Extracted material START

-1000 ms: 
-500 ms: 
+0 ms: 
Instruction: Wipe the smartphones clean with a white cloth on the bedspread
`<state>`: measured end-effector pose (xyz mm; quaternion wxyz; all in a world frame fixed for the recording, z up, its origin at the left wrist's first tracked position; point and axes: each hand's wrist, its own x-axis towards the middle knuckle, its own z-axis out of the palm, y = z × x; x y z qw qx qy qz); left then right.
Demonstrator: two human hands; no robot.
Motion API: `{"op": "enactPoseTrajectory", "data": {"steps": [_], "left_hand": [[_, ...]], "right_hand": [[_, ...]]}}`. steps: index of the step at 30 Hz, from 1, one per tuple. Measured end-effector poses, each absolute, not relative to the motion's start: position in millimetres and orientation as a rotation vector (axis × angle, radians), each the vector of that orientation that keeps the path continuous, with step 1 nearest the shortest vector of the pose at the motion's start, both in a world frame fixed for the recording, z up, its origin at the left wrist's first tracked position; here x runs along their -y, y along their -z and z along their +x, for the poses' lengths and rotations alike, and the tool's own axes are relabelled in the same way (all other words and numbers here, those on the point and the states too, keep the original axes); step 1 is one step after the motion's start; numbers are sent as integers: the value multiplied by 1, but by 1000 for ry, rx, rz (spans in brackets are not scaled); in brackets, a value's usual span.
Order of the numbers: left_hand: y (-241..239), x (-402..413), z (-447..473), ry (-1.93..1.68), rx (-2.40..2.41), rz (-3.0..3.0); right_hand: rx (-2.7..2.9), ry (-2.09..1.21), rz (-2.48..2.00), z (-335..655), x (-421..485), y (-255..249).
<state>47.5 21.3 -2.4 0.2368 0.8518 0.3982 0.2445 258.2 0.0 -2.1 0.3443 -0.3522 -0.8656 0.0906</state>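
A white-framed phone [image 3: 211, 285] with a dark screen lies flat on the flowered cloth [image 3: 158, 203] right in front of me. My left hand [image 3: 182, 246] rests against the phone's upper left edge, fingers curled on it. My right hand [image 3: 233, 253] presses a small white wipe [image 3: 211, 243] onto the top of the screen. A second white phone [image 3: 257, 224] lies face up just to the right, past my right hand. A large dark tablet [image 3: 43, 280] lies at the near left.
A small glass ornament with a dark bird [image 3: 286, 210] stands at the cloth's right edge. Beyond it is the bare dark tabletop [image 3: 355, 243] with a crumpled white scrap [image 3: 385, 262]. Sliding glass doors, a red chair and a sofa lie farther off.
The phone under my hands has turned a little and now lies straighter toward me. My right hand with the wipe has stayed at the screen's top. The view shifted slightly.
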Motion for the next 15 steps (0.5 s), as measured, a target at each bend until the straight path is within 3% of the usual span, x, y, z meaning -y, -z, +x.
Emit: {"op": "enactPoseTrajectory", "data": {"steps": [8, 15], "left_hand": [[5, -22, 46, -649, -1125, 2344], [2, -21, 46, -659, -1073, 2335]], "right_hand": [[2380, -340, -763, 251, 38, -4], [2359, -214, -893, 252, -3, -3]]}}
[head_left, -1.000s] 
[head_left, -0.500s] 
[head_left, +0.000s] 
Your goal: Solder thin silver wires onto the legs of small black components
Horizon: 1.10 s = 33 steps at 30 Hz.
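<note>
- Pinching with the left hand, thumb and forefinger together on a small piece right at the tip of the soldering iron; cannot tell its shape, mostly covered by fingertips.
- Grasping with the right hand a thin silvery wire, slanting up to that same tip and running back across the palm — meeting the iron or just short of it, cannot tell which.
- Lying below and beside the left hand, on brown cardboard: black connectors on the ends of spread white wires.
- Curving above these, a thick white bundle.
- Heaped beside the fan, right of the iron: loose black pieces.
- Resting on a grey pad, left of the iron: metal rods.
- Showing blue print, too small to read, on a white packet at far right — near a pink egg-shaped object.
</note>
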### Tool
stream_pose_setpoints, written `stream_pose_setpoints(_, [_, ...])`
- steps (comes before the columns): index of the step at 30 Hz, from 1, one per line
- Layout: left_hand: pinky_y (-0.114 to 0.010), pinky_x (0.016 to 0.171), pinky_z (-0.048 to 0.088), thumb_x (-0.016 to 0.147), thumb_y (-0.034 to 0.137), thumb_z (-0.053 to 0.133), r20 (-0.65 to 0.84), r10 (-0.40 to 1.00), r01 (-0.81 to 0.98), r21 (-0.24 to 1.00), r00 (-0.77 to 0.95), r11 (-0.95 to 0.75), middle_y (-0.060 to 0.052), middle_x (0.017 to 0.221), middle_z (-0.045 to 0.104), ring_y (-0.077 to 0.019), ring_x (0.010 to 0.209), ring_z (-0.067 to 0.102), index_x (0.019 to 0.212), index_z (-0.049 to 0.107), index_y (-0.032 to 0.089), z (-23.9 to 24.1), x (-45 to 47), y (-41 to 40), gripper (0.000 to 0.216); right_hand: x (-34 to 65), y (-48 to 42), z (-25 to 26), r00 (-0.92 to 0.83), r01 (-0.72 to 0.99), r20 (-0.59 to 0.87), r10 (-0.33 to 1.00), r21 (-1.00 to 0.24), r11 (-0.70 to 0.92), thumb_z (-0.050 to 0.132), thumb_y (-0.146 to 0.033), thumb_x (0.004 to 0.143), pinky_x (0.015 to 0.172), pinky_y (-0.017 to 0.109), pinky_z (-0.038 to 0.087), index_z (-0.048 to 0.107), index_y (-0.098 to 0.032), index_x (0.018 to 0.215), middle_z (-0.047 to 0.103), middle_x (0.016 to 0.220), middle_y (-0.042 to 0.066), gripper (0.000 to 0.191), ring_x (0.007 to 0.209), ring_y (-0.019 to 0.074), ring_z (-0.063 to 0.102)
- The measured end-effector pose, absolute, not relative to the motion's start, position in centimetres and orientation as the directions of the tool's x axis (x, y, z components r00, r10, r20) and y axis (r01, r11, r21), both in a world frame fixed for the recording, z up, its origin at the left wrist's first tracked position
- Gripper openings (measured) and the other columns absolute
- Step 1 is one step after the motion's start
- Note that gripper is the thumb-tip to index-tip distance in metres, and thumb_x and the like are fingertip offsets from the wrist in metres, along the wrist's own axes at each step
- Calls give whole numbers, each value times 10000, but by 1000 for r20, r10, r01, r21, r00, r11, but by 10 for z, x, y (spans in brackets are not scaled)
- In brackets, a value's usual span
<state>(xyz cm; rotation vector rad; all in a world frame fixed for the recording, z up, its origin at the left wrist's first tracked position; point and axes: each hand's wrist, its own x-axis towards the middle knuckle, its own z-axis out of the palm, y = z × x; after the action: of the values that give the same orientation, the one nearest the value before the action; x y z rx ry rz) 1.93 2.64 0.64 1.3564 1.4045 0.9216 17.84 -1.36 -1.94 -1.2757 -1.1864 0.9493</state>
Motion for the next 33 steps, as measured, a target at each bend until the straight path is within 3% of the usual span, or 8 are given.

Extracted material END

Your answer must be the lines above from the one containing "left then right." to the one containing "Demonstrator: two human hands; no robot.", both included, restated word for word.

- **Solution**:
`<state>`: measured end-effector pose (xyz mm; quaternion wxyz; all in a world frame fixed for the recording, z up, its origin at the left wrist's first tracked position; point and axes: each hand's wrist, its own x-axis towards the middle knuckle, its own z-axis out of the palm, y = z × x; x y z qw qx qy qz); left then right.
Demonstrator: two human hands; no robot.

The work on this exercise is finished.